Work to complete: Give back all the data below exactly as it is shown.

-=-=-=-=-

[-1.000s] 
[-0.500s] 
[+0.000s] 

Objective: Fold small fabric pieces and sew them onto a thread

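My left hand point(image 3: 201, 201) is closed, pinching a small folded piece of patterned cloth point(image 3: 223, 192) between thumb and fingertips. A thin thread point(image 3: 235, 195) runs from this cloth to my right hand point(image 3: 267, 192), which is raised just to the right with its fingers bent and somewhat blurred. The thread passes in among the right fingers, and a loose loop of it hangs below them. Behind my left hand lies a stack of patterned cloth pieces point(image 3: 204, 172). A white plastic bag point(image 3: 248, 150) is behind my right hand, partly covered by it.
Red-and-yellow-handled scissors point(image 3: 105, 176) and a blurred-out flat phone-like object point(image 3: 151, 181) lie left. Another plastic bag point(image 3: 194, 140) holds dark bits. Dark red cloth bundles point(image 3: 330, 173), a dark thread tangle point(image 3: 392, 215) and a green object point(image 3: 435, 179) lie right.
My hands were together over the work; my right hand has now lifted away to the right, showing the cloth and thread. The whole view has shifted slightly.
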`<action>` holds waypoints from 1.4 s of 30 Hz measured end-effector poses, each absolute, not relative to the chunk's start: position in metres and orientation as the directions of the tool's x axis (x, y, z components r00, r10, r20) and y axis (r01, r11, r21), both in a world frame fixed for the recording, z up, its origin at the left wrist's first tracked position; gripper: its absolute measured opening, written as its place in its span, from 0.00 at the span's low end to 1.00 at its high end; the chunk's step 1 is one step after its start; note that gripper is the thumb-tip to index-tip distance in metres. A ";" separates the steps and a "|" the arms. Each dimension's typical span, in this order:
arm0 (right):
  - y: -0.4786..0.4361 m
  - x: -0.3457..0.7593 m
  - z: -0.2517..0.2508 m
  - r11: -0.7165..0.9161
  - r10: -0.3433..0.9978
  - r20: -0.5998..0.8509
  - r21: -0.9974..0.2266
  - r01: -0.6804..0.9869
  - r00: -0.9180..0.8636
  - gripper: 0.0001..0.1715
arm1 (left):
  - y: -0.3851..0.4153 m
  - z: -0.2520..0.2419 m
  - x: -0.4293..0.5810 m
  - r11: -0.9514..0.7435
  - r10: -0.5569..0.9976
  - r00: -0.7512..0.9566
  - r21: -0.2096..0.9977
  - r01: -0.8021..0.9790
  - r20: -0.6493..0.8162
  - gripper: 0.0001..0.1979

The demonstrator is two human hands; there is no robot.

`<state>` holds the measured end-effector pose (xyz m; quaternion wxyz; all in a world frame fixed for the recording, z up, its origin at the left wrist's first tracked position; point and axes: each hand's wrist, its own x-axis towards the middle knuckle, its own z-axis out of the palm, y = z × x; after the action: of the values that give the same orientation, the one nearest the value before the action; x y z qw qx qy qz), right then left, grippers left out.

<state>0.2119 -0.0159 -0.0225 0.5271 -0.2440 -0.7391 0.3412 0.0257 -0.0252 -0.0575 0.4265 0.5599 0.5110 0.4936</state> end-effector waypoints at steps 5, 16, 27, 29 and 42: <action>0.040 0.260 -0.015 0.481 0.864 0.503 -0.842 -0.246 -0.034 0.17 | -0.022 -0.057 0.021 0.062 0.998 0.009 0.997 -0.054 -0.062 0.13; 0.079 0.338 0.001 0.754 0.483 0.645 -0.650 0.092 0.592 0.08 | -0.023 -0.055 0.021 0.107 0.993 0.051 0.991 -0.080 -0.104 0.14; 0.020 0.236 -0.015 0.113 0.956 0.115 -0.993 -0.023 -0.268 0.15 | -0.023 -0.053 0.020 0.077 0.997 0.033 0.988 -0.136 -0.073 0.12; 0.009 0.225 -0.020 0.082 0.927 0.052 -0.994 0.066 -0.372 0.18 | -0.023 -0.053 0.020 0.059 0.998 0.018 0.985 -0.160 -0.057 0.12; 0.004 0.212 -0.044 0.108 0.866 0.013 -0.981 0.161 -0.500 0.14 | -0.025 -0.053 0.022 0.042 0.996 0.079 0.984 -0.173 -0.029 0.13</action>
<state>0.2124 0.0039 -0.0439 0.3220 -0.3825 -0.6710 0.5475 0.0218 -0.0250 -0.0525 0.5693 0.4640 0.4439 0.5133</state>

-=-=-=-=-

Answer for this exercise:
[-1.000s] 
[-0.500s] 
[+0.000s] 

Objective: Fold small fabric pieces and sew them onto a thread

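My left hand point(image 3: 201, 201) is closed, pinching a small folded piece of patterned cloth point(image 3: 223, 192) between thumb and fingertips. A thin thread point(image 3: 235, 195) runs from this cloth to my right hand point(image 3: 267, 192), which is raised just to the right with its fingers bent and somewhat blurred. The thread passes in among the right fingers, and a loose loop of it hangs below them. Behind my left hand lies a stack of patterned cloth pieces point(image 3: 204, 172). A white plastic bag point(image 3: 248, 150) is behind my right hand, partly covered by it.
Red-and-yellow-handled scissors point(image 3: 105, 176) and a blurred-out flat phone-like object point(image 3: 151, 181) lie left. Another plastic bag point(image 3: 194, 140) holds dark bits. Dark red cloth bundles point(image 3: 330, 173), a dark thread tangle point(image 3: 392, 215) and a green object point(image 3: 435, 179) lie right.
My hands were together over the work; my right hand has now lifted away to the right, showing the cloth and thread. The whole view has shifted slightly.
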`<action>` holds waypoints from 1.4 s of 30 Hz measured end-effector poses, each absolute, not relative to the chunk's start: position in metres and orientation as the directions of the tool's x axis (x, y, z components r00, r10, r20) and y axis (r01, r11, r21), both in a world frame fixed for the recording, z up, its origin at the left wrist's first tracked position; gripper: its absolute measured opening, written as its place in its span, from 0.00 at the span's low end to 1.00 at its high end; the chunk's step 1 is one step after its start; note that gripper is the thumb-tip to index-tip distance in metres. A ";" separates the steps and a "|" the arms. Each dimension's typical span, in this order:
arm0 (right):
  - y: -0.4786..0.4361 m
  - x: -0.3457..0.7593 m
  - z: -0.2517..0.2508 m
  - r11: -0.7165..0.9161
  - r10: -0.3433..0.9978
  - r20: -0.5998..0.8509
  - r21: -0.9974..0.2266
  - r01: -0.6804..0.9869
  - r00: -0.9180..0.8636
  - gripper: 0.0001..0.1715
arm1 (left):
  - y: -0.3851..0.4153 m
  - z: -0.2520..0.2419 m
  - x: -0.4293..0.5810 m
  - r11: -0.9514..0.7435
  - r10: -0.5569..0.9976
  - r00: -0.7512..0.9566
  - r21: -0.2096..0.9977
  - r01: -0.8021..0.9790
  - r20: -0.6493..0.8162
  - gripper: 0.0001..0.1979

The demonstrator is two human hands; there is no robot.

`<state>` holds the measured end-effector pose (xyz m; quaternion wxyz; all in a world frame fixed for the recording, z up, its origin at the left wrist's first tracked position; point and axes: each hand's wrist, its own x-axis towards the middle knuckle, its own z-axis out of the palm, y = z × x; after the action: of the values that give the same orientation, the one nearest the value before the action; x y z qw qx qy qz), right then left, grippers left out.

<state>0.2119 -0.0159 -0.0225 0.5271 -0.2440 -0.7391 0.3412 0.0257 -0.0252 -0.0575 0.4265 0.5599 0.5110 0.4936</state> end-effector waypoints at steps 5, 16, 27, 29 and 42: <action>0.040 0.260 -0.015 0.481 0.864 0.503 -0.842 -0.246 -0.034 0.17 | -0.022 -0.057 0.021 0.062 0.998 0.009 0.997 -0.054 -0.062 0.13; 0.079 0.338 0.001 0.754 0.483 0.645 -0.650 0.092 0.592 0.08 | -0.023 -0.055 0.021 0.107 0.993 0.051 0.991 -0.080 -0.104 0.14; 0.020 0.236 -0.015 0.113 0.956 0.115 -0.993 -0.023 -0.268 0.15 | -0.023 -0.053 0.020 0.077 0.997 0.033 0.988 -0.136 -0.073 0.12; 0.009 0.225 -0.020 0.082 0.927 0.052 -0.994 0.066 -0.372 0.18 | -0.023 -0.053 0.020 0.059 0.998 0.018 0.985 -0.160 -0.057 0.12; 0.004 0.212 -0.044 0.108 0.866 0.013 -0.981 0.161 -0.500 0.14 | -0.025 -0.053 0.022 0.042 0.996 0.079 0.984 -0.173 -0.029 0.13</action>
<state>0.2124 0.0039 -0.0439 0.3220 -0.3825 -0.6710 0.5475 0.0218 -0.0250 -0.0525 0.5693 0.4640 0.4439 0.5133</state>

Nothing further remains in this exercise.